Will there be a another expectations-beating ISM report in the US on Friday?
The August PMI report was surprisingly healthy, though it also followed two months of declines and was almost exactly at the median and mean of the prior twelve months. And the welcome increase in its employment component was obscured by that same day’s ADP report, which indicated that manufacturing jobs had contracted in the month.
The August numbers also came after a series of negative manufacturing surveys from regional Fed offices, and as Calculated Risk has wondered now and again, it seemed as if either the Fed surveys would soon improve or the ISM numbers would start to decline. Or maybe, like the rest of the economy, they’ll both just remain stagnant for a while.

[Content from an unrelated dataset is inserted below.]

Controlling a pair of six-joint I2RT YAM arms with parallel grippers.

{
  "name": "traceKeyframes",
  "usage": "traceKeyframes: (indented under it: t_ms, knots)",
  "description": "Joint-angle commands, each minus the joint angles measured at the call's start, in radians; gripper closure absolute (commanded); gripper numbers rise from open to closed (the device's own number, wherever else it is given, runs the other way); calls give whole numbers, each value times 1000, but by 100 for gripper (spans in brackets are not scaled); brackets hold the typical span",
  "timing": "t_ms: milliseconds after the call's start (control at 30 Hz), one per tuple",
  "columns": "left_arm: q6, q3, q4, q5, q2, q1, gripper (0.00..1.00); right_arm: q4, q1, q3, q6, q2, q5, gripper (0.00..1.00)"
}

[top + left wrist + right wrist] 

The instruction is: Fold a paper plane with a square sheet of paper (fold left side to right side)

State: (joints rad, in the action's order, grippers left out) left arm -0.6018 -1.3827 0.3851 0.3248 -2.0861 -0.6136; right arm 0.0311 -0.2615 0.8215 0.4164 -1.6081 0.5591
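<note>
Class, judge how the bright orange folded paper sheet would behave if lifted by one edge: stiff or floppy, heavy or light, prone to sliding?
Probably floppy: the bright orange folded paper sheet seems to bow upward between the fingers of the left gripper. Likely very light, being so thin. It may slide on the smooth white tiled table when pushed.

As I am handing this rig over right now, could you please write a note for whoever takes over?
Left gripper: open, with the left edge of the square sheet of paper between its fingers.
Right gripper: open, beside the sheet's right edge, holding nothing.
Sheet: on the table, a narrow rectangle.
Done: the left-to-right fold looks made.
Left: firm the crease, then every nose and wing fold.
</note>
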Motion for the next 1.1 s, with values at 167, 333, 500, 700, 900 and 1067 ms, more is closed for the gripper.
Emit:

Several Fed surveys, plus Thursday’s Chicago National Activity Index, have been released this week, and the results are somewhat mixed. The Kansas City and Dallas Fed each reported slight rebounds in September, though some individual components remained at low levels. The Richmond Fed reported a pullback after seven straight months of expansion, as “shipments and employment edged into negative territory.”
The manufacturing production component of the Chicago NAI reported that manufacturing production was flat in August, while manufacturing payrolls for the first time in eight months.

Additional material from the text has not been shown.